終末を寄贈する者⑤
馬に跨った一団が、ディダラス盆地を北上していた。規模は三千人超。その速度は迅速を凌駕し、光跡の域に達していた。
ペンダラス八領騎士団の一角、槍碧騎士団である。
通常の戦闘部隊なら各カテゴリの宿主を混載し、複系統能力による戦術幅の増加を主眼に置く。だがペンダラスに限り、その思想は普及しなかった。
すなわち単カテゴリ特化の部隊編成。槍碧騎士団は〈侵略すること疾風の如し〉と謳われる、カテゴリe編成の切り込み部隊である。
先頭を走る黒馬は巨体。他の軍馬に倍する速度で景色を置き去りにしている。跨るのは金髪癖毛の美丈夫。脇に携えた馬上槍は、ペンダラス十宝具の一つギスパジオ。

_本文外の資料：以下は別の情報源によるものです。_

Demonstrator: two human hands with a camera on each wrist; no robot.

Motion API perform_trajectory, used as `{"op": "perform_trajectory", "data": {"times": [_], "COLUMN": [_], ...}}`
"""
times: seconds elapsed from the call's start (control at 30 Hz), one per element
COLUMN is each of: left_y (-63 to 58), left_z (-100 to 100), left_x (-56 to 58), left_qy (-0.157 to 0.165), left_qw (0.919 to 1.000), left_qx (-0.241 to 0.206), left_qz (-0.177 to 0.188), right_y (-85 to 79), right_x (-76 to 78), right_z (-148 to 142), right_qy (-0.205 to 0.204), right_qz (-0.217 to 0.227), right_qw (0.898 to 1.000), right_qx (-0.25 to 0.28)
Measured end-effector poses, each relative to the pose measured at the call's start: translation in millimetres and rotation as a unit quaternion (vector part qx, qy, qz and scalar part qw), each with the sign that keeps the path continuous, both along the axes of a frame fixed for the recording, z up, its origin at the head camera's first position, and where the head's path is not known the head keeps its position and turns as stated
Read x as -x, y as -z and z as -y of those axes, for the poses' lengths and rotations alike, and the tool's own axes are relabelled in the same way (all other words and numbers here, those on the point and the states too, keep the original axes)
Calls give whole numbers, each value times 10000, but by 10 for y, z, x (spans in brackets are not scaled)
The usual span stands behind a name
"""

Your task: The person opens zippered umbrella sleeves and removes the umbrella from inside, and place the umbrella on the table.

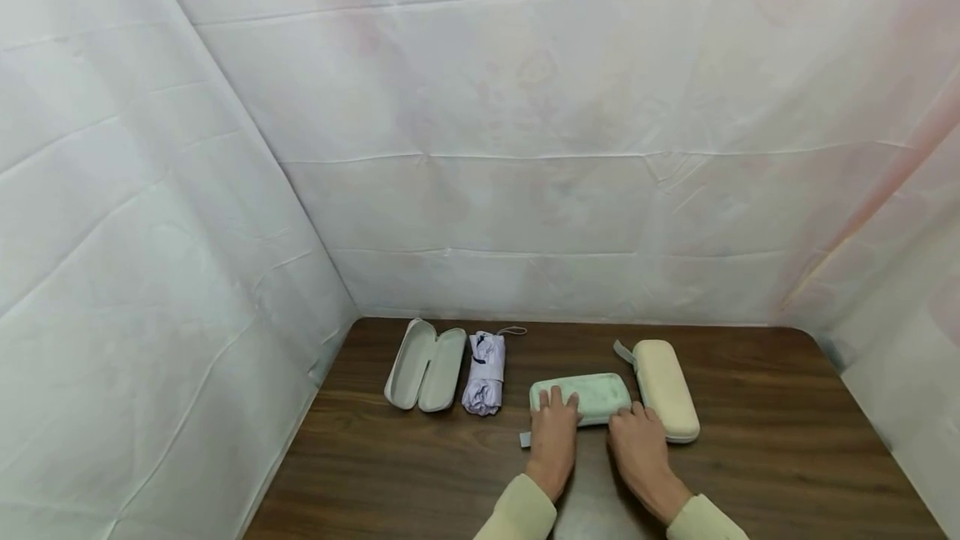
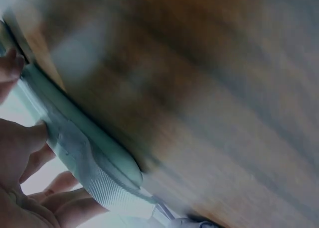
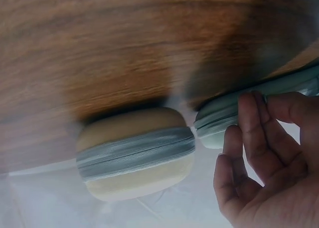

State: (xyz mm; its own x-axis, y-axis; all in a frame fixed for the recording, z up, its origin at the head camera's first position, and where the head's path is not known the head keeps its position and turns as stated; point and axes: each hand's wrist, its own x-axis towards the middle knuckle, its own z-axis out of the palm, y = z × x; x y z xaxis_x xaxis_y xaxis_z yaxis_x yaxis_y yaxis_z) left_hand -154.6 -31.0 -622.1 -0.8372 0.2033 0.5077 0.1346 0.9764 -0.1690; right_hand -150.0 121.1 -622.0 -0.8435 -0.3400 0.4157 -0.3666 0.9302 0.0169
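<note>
A mint-green zip case (image 1: pixel 600 394) lies on the table in front of me, with a grey fabric tab (image 1: pixel 526 439) at its left end. My left hand (image 1: pixel 554 436) holds its left part, fingers over the top and thumb against the zipped front side in the left wrist view. At the case's right front corner, my right hand (image 1: pixel 640 448) pinches at the zip between thumb and forefinger; the zip pull (image 3: pixel 263 96) is mostly hidden by the fingers. Close beside the right hand lies a cream zip case (image 1: pixel 666 390), its grey zip band facing the right wrist camera.
Left of the green case lies a folded lilac umbrella (image 1: pixel 485 373) with a wrist loop. Further left, a pale hinged glasses case (image 1: pixel 426 365) lies open. White cloth walls (image 1: pixel 525 190) enclose the dark wooden table (image 1: pixel 780 407) behind and at both sides.
</note>
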Motion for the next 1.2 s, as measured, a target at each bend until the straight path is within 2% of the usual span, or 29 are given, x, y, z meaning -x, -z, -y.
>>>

槍碧騎士団飛竜団長、ジョルジオ・デ・ギスパージュ四世その人であった。
カルギアが混乱に陥るのと同時に攻め込み、大陸有数の交通拠点を領土に取り込む、この電撃作戦は重要だ。だからこそジョルジオはこの作戦を成功させた暁に、靑鎖騎士団麗竜団長エリザベーテに求婚しようと決心していた。

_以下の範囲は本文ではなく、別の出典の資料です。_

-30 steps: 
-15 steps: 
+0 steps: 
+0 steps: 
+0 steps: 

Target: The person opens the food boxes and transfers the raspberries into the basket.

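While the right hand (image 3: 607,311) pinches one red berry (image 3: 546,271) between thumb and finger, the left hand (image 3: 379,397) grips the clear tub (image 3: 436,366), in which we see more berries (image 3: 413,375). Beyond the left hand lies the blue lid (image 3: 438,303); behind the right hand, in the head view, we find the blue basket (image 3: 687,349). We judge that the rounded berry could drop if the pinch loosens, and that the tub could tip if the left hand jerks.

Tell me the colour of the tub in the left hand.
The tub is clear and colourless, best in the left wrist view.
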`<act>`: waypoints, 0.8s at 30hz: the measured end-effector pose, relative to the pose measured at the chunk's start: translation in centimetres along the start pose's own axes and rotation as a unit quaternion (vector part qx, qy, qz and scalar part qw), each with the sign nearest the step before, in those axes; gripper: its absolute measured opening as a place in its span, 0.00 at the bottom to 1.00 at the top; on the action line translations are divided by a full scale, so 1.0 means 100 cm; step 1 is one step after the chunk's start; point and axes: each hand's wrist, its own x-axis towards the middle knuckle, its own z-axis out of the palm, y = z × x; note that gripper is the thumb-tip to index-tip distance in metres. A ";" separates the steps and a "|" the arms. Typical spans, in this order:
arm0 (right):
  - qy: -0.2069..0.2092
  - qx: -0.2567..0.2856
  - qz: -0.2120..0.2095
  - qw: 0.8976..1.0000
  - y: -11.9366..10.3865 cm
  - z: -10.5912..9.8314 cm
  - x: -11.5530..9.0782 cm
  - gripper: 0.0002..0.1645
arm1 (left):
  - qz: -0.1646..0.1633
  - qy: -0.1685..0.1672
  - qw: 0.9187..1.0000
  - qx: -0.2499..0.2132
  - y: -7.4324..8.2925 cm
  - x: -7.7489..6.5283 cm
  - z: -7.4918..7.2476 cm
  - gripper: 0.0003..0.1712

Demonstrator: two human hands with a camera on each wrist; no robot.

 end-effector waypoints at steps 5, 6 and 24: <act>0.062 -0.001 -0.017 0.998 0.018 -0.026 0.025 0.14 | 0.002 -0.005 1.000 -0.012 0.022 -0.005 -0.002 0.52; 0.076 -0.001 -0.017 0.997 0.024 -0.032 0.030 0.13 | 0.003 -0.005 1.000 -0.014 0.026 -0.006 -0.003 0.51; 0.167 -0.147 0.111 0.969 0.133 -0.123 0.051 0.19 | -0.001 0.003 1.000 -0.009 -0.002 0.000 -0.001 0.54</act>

無論、この侵略はカルギアに更なる混乱をもたらすべく、寄贈者が流した情報に基づいて立案されたのは言うまでもない。
愛に走る男の進路に、立ち塞がる人影があった。ジョルジオの両目が細められ、邪魔者を排除するべく黒馬に鞭を振るう。
「やれやれ、オレの人生は最悪の連続だったな」
迫るジョルジオと三千人の部隊を前に、アレクは愚痴を零した。
ハヤトの社員旅行では一人だけ食中毒になり、求愛したマイハニーはドSで痛い目にあっている。運試しでは決まって〝凶〟を引き当てていた。

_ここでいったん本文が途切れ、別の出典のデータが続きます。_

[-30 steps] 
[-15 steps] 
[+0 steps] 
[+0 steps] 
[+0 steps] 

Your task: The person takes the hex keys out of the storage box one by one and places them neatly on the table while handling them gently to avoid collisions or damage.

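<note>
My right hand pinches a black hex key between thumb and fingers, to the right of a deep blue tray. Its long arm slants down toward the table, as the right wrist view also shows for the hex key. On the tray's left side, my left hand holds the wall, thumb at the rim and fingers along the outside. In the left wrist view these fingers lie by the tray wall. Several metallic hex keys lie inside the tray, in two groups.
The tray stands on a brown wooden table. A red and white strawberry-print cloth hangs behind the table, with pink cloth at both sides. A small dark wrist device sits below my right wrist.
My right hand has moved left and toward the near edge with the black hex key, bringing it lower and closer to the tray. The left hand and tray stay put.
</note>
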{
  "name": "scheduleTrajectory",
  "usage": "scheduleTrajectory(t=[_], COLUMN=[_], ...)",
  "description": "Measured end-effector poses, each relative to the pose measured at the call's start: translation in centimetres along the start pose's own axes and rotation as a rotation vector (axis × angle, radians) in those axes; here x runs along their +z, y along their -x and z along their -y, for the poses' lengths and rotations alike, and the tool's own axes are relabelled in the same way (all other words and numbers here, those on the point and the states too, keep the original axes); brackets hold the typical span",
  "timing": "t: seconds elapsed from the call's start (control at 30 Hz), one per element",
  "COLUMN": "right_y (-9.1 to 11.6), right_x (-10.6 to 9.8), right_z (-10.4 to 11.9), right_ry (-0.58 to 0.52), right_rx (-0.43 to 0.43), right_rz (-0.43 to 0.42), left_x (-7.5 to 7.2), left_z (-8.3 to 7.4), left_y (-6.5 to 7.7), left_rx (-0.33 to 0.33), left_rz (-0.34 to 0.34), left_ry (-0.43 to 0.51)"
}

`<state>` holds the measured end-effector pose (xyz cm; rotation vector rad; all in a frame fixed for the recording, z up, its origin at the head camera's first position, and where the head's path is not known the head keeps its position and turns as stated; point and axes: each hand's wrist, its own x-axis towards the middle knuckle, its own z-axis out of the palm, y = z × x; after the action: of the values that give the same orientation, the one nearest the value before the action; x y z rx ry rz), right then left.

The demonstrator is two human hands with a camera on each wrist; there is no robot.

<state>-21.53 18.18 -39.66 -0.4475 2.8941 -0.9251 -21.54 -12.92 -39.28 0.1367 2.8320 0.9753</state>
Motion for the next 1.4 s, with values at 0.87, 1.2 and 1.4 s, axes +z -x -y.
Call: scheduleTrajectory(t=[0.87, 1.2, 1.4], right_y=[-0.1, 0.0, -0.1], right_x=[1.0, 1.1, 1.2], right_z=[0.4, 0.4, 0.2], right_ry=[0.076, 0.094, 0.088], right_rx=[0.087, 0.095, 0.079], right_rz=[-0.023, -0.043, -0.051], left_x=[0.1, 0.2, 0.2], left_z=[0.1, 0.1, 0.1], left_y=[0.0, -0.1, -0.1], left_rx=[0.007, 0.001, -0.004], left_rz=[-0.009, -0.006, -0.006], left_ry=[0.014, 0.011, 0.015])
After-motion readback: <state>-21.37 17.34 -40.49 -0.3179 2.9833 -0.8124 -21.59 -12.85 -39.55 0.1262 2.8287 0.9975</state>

今もそうだ。何の因果で三千人の軍隊に立ち向かわにゃならんのか。正直泣けてくる。
気付けば目の前にジョルジオの、目も眩むような美貌があった。アレクは意識をなくしていたようだ。
生暖かい感触が胸を這い上がる。耐えきれずに解放。真っ赤な血が口唇から溢れ出る。
アレクの視線がジョルジオから下りていく。ギスパジオの美麗で豪奢な装飾が腹部に根元まで埋まり、背中からは鋭利な穂先が抜けていた。
もう一度吐血。気分が悪い、最悪だ。手足の感覚がなくなり、吐き気と寒気に襲われる。それすらも消失していき、酷い空虚感に塗り潰されていく。
そして、彼女の意識が増大する。
「その前に、一仕事しなくちゃなぁ」
アレクは口の端を吊り上げ、死人の笑みを浮かべた。尋常ならざる鬼気が瞳に宿る。
ジョルジオはアレクの身に起きた事態と、これから起こるであろう事態を理解。ジョルジオの表情に特大の敵意が浮かび上がる。
「オレ一人の命で何万人もの命が助かるなら、捨て駒には破格の見せ場だ」
口の端から血を流し、それでもアレクは気丈な笑みを見せる。痛いはずだ。苦しいはずだ。何より怖いはずだのに。
ジョルジオが力を籠めても、ギスパジオはアレクの体に固定されたまま。ジョルジオが手間取っている間に、後続の部隊が到着してしまう。
「すまない。約束は、守れそうにない」
アレクが誰にともなく呟いた謝罪にも、力は入っていなかった。
残存する全ての精神力は、能力発動のために収束されている。あとは願うだけでいい。
アレクの胸部を突き破り、寄棲獣が顔を出す。恐怖に怯えた鳴き声を発する、大鷲の寄棲獣だ。幼体寄棲獣は人体の外界では長く生きられない。それだけ非常事態であった。
「貴様に言っていなかったことがあるな」
アレクは感覚の消失した腕を伸ばし、寄棲獣の顔を捕まえる。全ての力で、体外に逃げ出そうとするのを押し留める。
「オレはお前が嫌いだ」
そして白光が走り抜け、ジョルジオの美貌を、三千人の軍隊を、ディダラス盆地を、暗黒の夜空を、全てを白く塗り潰した。
ディダラス盆地には、焦土と焼け野原の窪地が出現していた。
広大な窪地だ。盆地を走っていた三千人の部隊と軍馬が呑み込まれ、爆風で吹き飛ばされた、生命の一握りも存在しない死の爆心地。ジョルジオとアレクの姿もない。
煙を燻らせる焦土の中心に、ギスパジオが突き立っていた。ギスパジオの宿した輝きは、まるで墓標のように冷たかった。